EXERCISE INSTRUCTIONS. Please reproduce the data in its entirety, word for word.

DATA BELOW.
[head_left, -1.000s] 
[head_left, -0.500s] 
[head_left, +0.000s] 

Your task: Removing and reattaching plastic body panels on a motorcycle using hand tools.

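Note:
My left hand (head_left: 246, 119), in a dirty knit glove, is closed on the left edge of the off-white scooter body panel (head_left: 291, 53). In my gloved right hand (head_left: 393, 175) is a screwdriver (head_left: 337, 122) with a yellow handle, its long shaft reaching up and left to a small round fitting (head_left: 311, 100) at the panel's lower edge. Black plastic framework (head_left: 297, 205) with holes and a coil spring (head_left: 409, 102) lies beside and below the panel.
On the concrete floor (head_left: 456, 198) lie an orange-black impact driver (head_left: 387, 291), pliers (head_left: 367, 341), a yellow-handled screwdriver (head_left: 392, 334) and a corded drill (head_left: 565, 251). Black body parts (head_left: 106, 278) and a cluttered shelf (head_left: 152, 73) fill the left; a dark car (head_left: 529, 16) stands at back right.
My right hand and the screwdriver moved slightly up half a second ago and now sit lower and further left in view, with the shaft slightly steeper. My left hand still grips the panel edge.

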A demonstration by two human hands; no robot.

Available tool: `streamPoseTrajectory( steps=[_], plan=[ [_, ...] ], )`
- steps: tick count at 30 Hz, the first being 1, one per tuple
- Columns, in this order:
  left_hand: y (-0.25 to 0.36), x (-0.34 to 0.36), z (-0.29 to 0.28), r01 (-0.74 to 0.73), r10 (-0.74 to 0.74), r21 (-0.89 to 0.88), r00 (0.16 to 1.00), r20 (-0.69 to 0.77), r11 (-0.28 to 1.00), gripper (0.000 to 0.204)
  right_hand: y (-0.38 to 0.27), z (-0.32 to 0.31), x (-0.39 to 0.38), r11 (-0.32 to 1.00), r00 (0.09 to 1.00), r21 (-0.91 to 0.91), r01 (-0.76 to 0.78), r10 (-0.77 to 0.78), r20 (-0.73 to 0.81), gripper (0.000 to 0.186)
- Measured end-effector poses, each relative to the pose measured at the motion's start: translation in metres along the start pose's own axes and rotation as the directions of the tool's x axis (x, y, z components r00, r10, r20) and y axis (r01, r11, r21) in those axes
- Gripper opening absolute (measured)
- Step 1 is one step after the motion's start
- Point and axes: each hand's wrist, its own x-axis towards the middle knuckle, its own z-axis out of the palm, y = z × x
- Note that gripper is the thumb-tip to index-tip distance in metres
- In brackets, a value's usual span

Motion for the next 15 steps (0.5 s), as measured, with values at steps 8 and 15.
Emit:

SOLUTION.
[head_left, -1.000s] 
[head_left, -0.500s] 
[head_left, +0.000s] 

Your task: Removing and reattaching plastic body panels on a motorcycle using hand tools.

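Note:
My left hand (head_left: 246, 119), in a dirty knit glove, is closed on the left edge of the off-white scooter body panel (head_left: 291, 53). In my gloved right hand (head_left: 393, 175) is a screwdriver (head_left: 337, 122) with a yellow handle, its long shaft reaching up and left to a small round fitting (head_left: 311, 100) at the panel's lower edge. Black plastic framework (head_left: 297, 205) with holes and a coil spring (head_left: 409, 102) lies beside and below the panel.
On the concrete floor (head_left: 456, 198) lie an orange-black impact driver (head_left: 387, 291), pliers (head_left: 367, 341), a yellow-handled screwdriver (head_left: 392, 334) and a corded drill (head_left: 565, 251). Black body parts (head_left: 106, 278) and a cluttered shelf (head_left: 152, 73) fill the left; a dark car (head_left: 529, 16) stands at back right.
My right hand and the screwdriver moved slightly up half a second ago and now sit lower and further left in view, with the shaft slightly steeper. My left hand still grips the panel edge.
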
A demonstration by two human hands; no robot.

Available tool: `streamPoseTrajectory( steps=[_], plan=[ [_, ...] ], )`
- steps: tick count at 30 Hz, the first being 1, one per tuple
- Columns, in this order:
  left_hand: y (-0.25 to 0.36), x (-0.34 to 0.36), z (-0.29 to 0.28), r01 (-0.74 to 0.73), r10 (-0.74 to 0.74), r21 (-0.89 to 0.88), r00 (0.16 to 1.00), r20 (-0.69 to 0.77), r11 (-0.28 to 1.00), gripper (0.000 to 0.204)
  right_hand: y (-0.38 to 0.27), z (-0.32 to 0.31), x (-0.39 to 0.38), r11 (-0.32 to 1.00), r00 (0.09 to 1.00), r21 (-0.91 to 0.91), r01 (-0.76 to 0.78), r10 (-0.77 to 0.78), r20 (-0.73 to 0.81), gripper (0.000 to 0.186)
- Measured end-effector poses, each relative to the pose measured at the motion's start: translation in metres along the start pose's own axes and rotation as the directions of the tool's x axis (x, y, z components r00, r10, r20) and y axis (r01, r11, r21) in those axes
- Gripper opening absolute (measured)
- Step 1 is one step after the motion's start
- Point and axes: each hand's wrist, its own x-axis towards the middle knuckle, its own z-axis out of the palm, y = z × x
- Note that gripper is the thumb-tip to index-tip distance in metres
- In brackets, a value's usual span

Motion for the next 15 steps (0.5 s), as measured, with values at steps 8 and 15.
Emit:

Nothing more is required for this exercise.